Мы все организовали за час до вылета из Лондона. Позвонили на завод и сказали: «Мы летаем на ваших самолетах. Сегодня будем в Гамбурге». Голос на другом конце провода ответил: «Прекрасно. Когда вас ждать?» Нас очень здорово принимали – привезли на завод на роскошном седане, накормили ужином, долго жали руки. Мы даже начали побаиваться, что в какой-то момент нам принесут контракт на приобретение нескольких самолетов и попросят внести задаток размером с аэробус.

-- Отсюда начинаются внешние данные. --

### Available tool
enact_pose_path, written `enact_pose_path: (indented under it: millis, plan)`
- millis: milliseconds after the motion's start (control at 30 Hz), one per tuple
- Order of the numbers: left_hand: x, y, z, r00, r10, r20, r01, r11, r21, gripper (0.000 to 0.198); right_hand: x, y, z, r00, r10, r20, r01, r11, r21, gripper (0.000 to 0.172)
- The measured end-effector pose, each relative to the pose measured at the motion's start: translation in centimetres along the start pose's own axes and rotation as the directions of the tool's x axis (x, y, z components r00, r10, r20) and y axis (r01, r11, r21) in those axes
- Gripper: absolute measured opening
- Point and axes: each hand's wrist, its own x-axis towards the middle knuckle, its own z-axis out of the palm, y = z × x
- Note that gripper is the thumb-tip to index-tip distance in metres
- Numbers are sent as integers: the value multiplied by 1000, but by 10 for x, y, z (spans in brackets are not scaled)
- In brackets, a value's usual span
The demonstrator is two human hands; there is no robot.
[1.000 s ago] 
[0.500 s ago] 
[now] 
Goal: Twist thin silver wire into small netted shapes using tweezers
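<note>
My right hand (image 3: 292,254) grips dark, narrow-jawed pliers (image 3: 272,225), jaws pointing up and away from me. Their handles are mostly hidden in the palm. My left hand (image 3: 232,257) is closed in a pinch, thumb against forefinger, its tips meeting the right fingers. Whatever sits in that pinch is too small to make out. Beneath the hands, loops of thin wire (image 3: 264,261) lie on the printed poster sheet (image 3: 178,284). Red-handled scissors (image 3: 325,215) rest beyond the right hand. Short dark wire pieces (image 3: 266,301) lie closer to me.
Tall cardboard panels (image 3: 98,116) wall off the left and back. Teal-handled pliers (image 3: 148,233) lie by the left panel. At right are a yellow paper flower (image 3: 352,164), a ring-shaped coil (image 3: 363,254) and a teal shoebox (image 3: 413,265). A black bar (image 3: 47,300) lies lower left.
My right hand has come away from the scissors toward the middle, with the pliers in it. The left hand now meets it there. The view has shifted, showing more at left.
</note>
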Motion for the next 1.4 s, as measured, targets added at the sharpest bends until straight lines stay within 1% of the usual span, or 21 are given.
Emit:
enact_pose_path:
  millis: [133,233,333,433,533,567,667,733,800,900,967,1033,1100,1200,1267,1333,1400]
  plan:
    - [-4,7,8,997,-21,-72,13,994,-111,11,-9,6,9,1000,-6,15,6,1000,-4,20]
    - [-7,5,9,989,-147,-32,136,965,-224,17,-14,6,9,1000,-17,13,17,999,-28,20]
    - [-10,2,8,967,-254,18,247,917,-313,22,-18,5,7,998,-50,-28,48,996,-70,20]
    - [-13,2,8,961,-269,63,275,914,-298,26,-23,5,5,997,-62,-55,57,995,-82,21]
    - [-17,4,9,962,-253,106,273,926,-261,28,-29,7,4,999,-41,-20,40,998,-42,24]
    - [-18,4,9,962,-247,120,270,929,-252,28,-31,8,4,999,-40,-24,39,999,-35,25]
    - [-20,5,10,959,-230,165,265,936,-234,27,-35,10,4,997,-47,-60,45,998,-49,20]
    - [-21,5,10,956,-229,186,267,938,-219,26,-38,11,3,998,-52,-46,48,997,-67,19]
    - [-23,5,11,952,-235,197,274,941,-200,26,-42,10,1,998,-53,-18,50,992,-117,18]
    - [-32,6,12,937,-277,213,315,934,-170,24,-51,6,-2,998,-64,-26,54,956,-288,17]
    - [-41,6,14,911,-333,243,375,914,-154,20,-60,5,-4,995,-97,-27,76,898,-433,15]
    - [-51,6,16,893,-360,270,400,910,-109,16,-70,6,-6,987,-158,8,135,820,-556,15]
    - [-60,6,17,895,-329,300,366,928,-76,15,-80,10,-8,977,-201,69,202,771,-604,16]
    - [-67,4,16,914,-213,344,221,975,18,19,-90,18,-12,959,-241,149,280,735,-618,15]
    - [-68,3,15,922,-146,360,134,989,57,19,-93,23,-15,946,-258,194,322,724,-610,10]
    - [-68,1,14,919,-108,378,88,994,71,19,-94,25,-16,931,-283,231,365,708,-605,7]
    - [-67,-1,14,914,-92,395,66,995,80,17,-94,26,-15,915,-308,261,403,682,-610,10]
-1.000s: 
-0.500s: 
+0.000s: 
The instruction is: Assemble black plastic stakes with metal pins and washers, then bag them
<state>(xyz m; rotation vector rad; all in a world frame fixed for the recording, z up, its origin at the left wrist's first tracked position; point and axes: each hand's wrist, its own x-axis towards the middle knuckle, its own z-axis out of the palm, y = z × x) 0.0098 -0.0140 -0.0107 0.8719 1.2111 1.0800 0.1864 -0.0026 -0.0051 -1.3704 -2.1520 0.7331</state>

Авиастроительный завод – впечатляющее место, целый комплекс огромных зданий. Здесь, как и в самих самолетах, смешалось обычное и необычное. Внутренние помещения завода нечеловечески огромны, однако чистота в них, как в операционных. Потолки в некоторых цехах столь высоки, что в них иногда образуются облака, как предвестье неба для новорожденных самолетов. Работать на таком заводе – сущее наслаждение, здесь все излучает покой и сосредоточение, в точности как в кабине пилота. Мне даже кажется, что те, кто строит самолеты, лучше их чувствует, чем те, кто ими управляет. Сборщиков первых аэропланов сравнивали со строителями Шартрского собора. И по сей день труженики авиационной промышленности – лучшие мастера современности – создают настоящие летающие храмы.
Мы проходим мимо полок, где в ожидании своего часа лежат детали будущих аэробусов. В самолете, который через несколько дней уже должен отправиться к покупателю, я вижу полностью готовую кабину – но без кресел. Не то ожившая картинка из юмористического журнала, не то беспилотный самолет будущего. Показывают нам и стеллаж, где теснятся десятки пластиковых контейнеров для мусора. Когда самолет будет совсем готов и останется лишь один последний штрих, такой контейнер торжественно внесут в кабину самолета, где ему предстоит много лет нести свою нелегкую вахту, обеспечивая последний приют банановым шкуркам, пакетикам из-под арахиса, использованным шариковым ручкам и чекам из ресторанов со всего мира.
Полюбовавшись на чуть ли не самые дорогие мусорные контейнеры на планете, мы переходим в другой цех. Все его пространство занято огромными кусками фюзеляжа – им предстоит превратиться в отсеки двухэтажного лайнера, но пока что они не соединены друг с другом, не покрашены. Их трудная, полная странствий жизнь еще не началась, и они пребывают в величественной неподвижности. В помещении царит тишина, рабочих не видно.